Lembrei-me destas dificuldades do discurso da sensibilização cívica a propósito do filme “Não Olhem para Cima” (“Don’t Look Up”), agora disponível na Netflix, uma parábola inteligente sobre a eminência do colapso da vida na Terra, onde a crise climática que hoje vivemos é metaforicamente substituída pela aproximação de um asteroide que se dirige para a Terra, algo em que ninguém acredita, a começar pelos políticos que poderiam evitar a catástrofe. Mesmo quando estes começam a convencer-se da autenticidade do fenómeno e se apercebem de que podem retirar dividendos políticos se tentarem um salvamento vistoso, acabam por retroceder, sob a pressão das grandes empresas, que os seduzem para os ganhos financeiros a extrair dos metais raros transportados pelo asteroide.

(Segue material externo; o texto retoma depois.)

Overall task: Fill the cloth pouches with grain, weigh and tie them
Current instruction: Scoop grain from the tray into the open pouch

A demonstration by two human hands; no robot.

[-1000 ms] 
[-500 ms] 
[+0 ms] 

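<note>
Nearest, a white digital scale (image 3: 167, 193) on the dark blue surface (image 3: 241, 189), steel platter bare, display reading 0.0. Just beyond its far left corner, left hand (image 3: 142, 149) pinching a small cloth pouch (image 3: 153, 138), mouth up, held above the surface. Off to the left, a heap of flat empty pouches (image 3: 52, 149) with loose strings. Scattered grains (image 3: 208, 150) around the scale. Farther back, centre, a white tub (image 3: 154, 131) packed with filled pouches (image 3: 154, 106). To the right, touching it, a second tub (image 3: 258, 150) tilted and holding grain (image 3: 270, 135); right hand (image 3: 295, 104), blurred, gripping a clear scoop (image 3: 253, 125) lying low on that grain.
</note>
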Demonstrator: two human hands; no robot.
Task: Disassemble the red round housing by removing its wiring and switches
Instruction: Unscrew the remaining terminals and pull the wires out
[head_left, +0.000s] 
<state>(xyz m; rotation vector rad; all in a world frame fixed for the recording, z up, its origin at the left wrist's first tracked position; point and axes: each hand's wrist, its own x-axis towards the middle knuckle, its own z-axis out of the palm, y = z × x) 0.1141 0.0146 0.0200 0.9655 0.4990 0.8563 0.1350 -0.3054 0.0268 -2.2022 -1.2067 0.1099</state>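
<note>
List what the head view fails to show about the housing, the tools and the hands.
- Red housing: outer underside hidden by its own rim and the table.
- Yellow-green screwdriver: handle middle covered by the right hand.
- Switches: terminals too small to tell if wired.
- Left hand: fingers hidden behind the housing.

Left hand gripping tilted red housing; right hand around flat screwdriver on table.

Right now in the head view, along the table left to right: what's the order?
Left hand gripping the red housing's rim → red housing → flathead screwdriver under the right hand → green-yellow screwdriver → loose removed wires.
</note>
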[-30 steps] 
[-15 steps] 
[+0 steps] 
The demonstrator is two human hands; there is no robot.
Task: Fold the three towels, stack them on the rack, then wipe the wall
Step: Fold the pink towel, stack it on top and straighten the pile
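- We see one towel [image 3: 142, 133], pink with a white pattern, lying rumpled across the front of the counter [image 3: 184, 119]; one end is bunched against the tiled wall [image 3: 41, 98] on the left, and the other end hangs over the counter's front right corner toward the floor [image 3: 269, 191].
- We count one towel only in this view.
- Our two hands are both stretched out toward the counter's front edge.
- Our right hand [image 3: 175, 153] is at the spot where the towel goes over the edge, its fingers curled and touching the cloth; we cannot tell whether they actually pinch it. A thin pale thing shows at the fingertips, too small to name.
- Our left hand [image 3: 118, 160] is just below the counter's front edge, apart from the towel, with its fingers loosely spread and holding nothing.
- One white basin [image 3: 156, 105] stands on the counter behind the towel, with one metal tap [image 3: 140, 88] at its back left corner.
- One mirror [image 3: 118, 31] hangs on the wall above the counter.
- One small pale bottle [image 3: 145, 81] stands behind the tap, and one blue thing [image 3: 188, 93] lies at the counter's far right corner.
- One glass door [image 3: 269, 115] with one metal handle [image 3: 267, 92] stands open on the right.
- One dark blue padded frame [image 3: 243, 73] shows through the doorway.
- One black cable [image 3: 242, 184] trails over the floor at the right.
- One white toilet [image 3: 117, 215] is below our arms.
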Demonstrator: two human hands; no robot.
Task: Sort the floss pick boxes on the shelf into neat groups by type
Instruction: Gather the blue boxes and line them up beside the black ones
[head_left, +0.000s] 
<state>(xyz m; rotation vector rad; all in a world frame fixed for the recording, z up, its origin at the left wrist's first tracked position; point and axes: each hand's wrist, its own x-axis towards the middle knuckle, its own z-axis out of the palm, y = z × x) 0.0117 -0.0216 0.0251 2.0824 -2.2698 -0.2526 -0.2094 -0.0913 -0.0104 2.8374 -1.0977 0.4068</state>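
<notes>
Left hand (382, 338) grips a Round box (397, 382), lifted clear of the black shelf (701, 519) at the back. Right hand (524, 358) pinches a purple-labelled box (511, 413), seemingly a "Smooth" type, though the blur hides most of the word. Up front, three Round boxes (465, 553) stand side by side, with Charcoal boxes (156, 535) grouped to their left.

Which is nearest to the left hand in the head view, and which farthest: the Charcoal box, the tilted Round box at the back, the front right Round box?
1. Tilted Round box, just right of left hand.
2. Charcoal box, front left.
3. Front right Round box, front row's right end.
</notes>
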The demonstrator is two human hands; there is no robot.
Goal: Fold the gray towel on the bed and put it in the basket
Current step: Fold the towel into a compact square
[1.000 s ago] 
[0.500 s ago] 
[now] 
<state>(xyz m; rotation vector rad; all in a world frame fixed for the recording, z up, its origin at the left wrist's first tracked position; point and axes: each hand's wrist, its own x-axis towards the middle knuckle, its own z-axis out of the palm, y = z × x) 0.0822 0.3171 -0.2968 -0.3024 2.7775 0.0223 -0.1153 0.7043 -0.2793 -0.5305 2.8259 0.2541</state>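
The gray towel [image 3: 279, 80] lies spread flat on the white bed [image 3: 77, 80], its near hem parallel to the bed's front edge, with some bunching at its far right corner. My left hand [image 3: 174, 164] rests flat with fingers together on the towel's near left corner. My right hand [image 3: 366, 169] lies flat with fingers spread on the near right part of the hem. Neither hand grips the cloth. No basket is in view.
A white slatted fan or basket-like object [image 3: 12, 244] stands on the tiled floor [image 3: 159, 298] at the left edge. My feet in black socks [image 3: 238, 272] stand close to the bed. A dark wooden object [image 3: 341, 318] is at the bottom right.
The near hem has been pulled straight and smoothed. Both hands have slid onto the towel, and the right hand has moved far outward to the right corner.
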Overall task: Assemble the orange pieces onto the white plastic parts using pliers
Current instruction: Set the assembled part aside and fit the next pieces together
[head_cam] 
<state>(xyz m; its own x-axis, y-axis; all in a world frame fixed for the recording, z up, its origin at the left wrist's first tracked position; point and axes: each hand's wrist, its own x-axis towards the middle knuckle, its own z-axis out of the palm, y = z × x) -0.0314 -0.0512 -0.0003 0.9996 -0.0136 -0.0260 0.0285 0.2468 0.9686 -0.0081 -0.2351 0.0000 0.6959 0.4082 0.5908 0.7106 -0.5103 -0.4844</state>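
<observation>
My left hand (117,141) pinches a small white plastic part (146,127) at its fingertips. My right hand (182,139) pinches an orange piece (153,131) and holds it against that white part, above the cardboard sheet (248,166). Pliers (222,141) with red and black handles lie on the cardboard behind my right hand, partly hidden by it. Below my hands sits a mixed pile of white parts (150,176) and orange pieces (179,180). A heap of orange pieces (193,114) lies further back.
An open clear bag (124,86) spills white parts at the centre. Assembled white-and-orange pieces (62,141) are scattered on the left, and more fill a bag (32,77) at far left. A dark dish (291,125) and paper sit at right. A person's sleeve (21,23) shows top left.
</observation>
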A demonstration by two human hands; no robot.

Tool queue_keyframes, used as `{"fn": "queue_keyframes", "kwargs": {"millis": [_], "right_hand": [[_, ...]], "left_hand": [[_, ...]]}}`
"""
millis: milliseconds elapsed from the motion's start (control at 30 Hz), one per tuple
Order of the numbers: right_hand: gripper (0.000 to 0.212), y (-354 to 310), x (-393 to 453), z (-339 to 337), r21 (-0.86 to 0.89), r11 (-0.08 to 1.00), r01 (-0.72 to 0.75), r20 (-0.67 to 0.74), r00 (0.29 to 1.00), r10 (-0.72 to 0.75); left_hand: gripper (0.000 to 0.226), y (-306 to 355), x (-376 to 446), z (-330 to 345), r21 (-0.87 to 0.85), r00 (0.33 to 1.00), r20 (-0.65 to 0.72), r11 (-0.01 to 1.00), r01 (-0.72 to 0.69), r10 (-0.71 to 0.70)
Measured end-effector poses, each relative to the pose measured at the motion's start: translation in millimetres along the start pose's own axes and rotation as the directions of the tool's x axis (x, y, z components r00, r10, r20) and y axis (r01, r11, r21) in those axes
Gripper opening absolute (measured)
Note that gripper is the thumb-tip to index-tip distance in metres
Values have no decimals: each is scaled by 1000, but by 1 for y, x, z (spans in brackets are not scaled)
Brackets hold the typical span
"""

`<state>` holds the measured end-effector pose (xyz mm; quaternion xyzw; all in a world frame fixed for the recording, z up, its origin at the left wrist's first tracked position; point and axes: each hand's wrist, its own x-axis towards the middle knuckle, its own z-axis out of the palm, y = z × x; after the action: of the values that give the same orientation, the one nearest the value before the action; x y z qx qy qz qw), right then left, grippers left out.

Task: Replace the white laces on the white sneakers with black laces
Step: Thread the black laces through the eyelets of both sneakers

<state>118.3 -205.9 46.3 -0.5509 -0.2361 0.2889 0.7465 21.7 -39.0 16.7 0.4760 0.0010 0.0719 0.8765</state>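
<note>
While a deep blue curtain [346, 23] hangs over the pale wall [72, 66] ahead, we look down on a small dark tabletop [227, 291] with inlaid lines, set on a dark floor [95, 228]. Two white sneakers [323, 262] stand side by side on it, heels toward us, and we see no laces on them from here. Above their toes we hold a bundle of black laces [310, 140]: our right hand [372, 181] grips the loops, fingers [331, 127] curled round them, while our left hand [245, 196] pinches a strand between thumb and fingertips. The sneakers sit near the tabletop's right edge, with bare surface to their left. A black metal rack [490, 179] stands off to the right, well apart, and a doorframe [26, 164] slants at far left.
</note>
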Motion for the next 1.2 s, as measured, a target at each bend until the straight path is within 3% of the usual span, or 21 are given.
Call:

A designação “Não Olhem para Cima” é o apelo que os políticos inculcam nas mentes dos seus apoiantes, e que estes repetem fanaticamente, mesmo quando o rumo inexorável do asteroide em direção à Terra já é visível a olho nu e só quem não olhar para cima poderá acreditar que não vai acontecer.

A parábola do filme está bem explorada, os diálogos são inteligentes, a representação conta com um elenco de atores de luxo e a fotografia é excelente, mas a adoção do tom humorístico, com Meryl Streep em registo Mama Mia, é um tiro no pé que, tal como nas campanhas de sensibilização portuguesas, destrói a intenção pedagógica.

A meu ver, “Don’t Look Up” compara-se desfavoravelmente com “On the Beach”, um romance de Nevil Shute, convertido para o cinema em 1959 por Stanley Kramer, que descreve um futuro apocalíptico onde a poluição radioativa resultante de um violento conflito nuclear destrói todos os seres humanos do hemisfério norte e se espalha inexoravelmente para sul. A ação do filme, que conta com alguns dos melhores atores da época, decorre na Austrália e retrata como os últimos sobreviventes do planeta aguardaram o momento da sua própria extinção. Nas cenas finais do filme, já sem sobreviventes, vemos as ruas desertas de Melbourne varridas pelo vento e numa das praças da cidade um dístico a agitar uma patética mensagem de esperança: “Ainda há tempo … Irmão”.

Do ponto de vista histórico, há quem defenda que “On the Beach” teve um papel decisivo na sensibilização da opinião pública e dos decisores políticos mundiais para os riscos de uma guerra nuclear, que chegou a estar eminente. Não estou convencido de que o tom bem-disposto de “Don’t Look Up” tenha idêntico impacto na contenção da crise climática!